The model presented in Figure 5 and discussed in the paragraph above assumes temporal steps of P breakdown and availability to plants from algae, to explain the quick and continuous growth of wheat compared to mineral, nutrient fertilizer forms. It assumes that plants prefer phosphate to organic forms of P due to the energetics of acquisition. The presented analyses of different P forms and their release as well as their temporally resolved movement from the algal biomass into the plant will be investigated in future experiments.
Conclusion and Future Experiments
The demonstrated fertilizing potential of algae depends on the release of P compounds readily available to wheat, and some of these forms are taken up from plant establishment. Additional studies of these different compounds and their temporal release will help to understand how we can utilize algae biomass as a fertilizer in the future. An important aspect will be to understand the plant mechanisms behind the P availability from algae for their future application as a fertilizer, along with the role of N in the fertilizing capacity of algal biomass. N volatility and the high requirements of wheat plants makes it another detrimental factor in environmental eutrophication.

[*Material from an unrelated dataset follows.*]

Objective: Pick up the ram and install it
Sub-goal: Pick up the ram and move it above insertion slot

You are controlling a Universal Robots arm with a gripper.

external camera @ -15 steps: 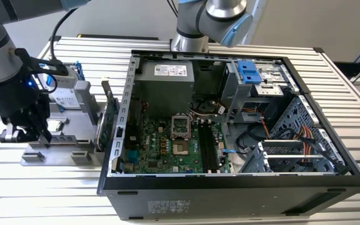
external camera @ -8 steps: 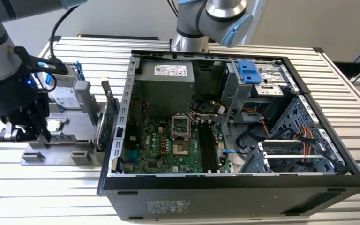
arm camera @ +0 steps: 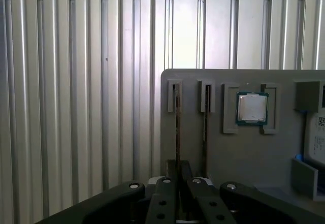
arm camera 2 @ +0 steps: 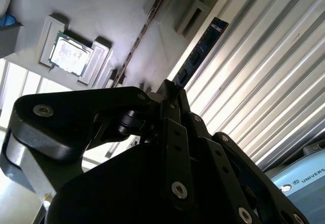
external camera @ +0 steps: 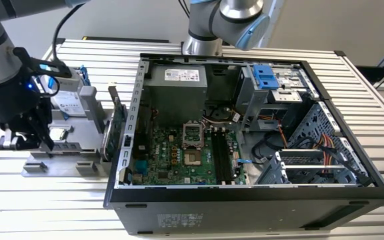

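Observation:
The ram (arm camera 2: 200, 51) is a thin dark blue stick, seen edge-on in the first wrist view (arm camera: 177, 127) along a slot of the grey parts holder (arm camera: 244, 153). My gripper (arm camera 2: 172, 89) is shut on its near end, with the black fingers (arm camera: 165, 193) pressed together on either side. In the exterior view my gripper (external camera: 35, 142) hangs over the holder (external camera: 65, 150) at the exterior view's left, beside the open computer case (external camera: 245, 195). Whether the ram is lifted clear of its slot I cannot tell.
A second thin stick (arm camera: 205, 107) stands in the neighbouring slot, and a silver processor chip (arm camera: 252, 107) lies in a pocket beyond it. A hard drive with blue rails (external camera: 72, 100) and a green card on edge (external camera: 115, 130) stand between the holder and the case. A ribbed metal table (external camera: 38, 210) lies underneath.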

Data Availability Statement
The original contributions presented in the study are included in the article/Supplementary Material, further inquiries can be directed to the corresponding author.
Author Contributions
LM conducted all analyses, conceived figures, and wrote the manuscript. JK helped to writing the manuscript and the figures. RW helped to construct Figure 5 model and edited the manuscript. CK provided the additional data. SS and UR helped to writing the manuscript. MW conceived the study and helped to writing the manuscript. All authors contributed to the article and approved the submitted version.
Funding
LM was funded by a University of Melbourne Research Scholarship provided through the Juelich Melbourne Postgraduate Academy (JUMPA). MW holds the Adrienne Clarke Chair of Botany which was supported through the University of Melbourne Botany Foundation. JK, CK, and SS acknowledge the Helmholtz Association of German Research Centres.
Conflict of Interest
The authors declare that the research was conducted in the absence of any commercial or financial relationships that could be construed as a potential conflict of interest.
Acknowledgments
We are grateful to Henning Schiedung, Lucy Harrison, Christoph Briese, Bärbel Ackermann, Josefine Kant, Silvia D. Schrey, Diana Hofmann, Dipali Singh, Oliver Ebenhöh, Wulf Amelung, Ulrich Schurr, Tabea Mettler-Altmann, Gregor Huber, Nicolai David Jablonowski, and Ladislav Nedbal for providing raw data and unpublished data from Schreiber et al. (2018). We are also grateful for helpful discussions with Ladislav Nedbal and Yannik Müllers about the manuscript.
Supplementary Material
The Supplementary Material for this article can be found online at: https://www.frontiersin.org/articles/10.3389/fpls.2021.631314/full#supplementary-material
Supplementary Figure 1 | Correlation of projected leaf area and destructively measured leaf area at 55 DAS. The destructive measurement of leaf area was conducted at 55 DAS. Each data point represents an individual plant, all different nutrient sources are depicted (high and low nutrient level, soil 1 + 0 and soil 2 + 0, + 1x mineral fertilizer + 1x wet algae, + 1x dried algae biomass), with n = 10 from each nutrient source and level.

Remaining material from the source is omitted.